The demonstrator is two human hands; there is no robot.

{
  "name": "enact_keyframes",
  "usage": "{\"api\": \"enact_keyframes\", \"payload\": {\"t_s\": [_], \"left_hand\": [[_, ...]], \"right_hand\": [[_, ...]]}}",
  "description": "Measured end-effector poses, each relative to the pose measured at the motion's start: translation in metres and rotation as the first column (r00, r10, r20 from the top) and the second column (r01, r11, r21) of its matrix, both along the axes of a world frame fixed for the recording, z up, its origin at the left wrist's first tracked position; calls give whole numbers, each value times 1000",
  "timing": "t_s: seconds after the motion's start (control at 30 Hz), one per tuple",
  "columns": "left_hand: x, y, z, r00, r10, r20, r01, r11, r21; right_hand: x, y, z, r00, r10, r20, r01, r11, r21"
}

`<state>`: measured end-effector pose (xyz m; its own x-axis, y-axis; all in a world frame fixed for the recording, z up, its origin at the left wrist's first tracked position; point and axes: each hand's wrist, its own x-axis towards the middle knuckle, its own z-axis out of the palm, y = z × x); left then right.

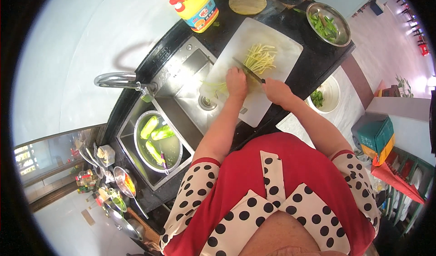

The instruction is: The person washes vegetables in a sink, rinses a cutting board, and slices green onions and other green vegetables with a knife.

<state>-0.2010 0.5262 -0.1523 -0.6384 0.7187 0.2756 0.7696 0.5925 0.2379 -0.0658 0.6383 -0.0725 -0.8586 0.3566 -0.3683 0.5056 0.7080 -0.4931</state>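
Note:
A white cutting board [286,48] lies partly over the sink's edge. In my right hand [277,92] is the handle of a kitchen knife [249,70], its blade across the board beside my left hand. Curled fingers of my left hand [236,83] press down on pale green vegetable stems, whose long ends [215,86] trail out to the left. A heap of cut pale yellow-green strips [260,58] sits just beyond the blade. What lies directly beneath my left palm is hidden.
Left of the board is a steel sink [185,99] with a faucet [117,79]. A basin [177,165] in its other bowl holds peeled green vegetables and a peeler [164,162]. A yellow jug [201,9], a steel bowl of greens [346,31] and a white bucket [333,92] surround the board.

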Motion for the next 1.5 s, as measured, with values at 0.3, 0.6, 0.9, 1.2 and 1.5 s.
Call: {"api": "enact_keyframes", "payload": {"t_s": [0.3, 0.6, 0.9, 1.2, 1.5], "left_hand": [[6, 0, -1, 991, 15, -134, -29, 995, -100], [-10, -12, 5, 987, 92, -135, -123, 963, -238], [-8, -7, 1, 998, 45, -51, -54, 979, -196], [-25, -5, 3, 996, 82, 29, -74, 974, -213], [-10, 89, 55, 984, -28, 176, 57, 986, -158]], "right_hand": [[8, -11, -15, 998, -40, -53, 41, 999, 16], [35, -14, -21, 991, -113, -76, 110, 993, -42], [61, -19, -22, 972, -144, -187, 123, 985, -117], [73, -11, -14, 902, -313, -299, 248, 940, -235], [82, 15, -35, 714, -566, -413, 498, 824, -269]]}}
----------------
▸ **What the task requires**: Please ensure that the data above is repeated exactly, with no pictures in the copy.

▸ **Worked solution**:
The demonstrator is two human hands; there is no robot.

{
  "name": "enact_keyframes",
  "usage": "{\"api\": \"enact_keyframes\", \"payload\": {\"t_s\": [_], \"left_hand\": [[_, ...]], \"right_hand\": [[_, ...]]}}",
  "description": "Measured end-effector poses, each relative to the pose measured at the motion's start: translation in metres and rotation as the first column (r00, r10, r20 from the top) and the second column (r01, r11, r21) of its matrix, both along the axes of a world frame fixed for the recording, z up, its origin at the left wrist's first tracked position; calls give whole numbers, each value times 1000",
  "timing": "t_s: seconds after the motion's start (control at 30 Hz), one per tuple",
  "columns": "left_hand: x, y, z, r00, r10, r20, r01, r11, r21; right_hand: x, y, z, r00, r10, r20, r01, r11, r21"
}

`<state>`: measured end-effector pose (xyz m; its own x-axis, y-axis; all in a world frame fixed for the recording, z up, its origin at the left wrist's first tracked position; point and axes: each hand's wrist, its own x-axis towards the middle knuckle, its own z-axis out of the palm, y = z × x); left then right.


The instruction is: The person washes vegetables in a sink, rinses a cutting board, and slices green onions and other green vegetables with a knife.

<state>-0.2010 0.5262 -0.1523 -0.6384 0.7187 0.2756 0.7696 0.5925 0.2379 -0.0658 0.6383 -0.0725 -0.8586 0.3566 -0.3683 0.5056 0.7080 -0.4931</state>
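Note:
A white cutting board [286,48] lies partly over the sink's edge. In my right hand [277,92] is the handle of a kitchen knife [249,70], its blade across the board beside my left hand. Curled fingers of my left hand [236,83] press down on pale green vegetable stems, whose long ends [215,86] trail out to the left. A heap of cut pale yellow-green strips [260,58] sits just beyond the blade. What lies directly beneath my left palm is hidden.
Left of the board is a steel sink [185,99] with a faucet [117,79]. A basin [177,165] in its other bowl holds peeled green vegetables and a peeler [164,162]. A yellow jug [201,9], a steel bowl of greens [346,31] and a white bucket [333,92] surround the board.
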
Motion for the next 1.5 s, as measured, with values at 0.3, 0.6, 0.9, 1.2 and 1.5 s.
Call: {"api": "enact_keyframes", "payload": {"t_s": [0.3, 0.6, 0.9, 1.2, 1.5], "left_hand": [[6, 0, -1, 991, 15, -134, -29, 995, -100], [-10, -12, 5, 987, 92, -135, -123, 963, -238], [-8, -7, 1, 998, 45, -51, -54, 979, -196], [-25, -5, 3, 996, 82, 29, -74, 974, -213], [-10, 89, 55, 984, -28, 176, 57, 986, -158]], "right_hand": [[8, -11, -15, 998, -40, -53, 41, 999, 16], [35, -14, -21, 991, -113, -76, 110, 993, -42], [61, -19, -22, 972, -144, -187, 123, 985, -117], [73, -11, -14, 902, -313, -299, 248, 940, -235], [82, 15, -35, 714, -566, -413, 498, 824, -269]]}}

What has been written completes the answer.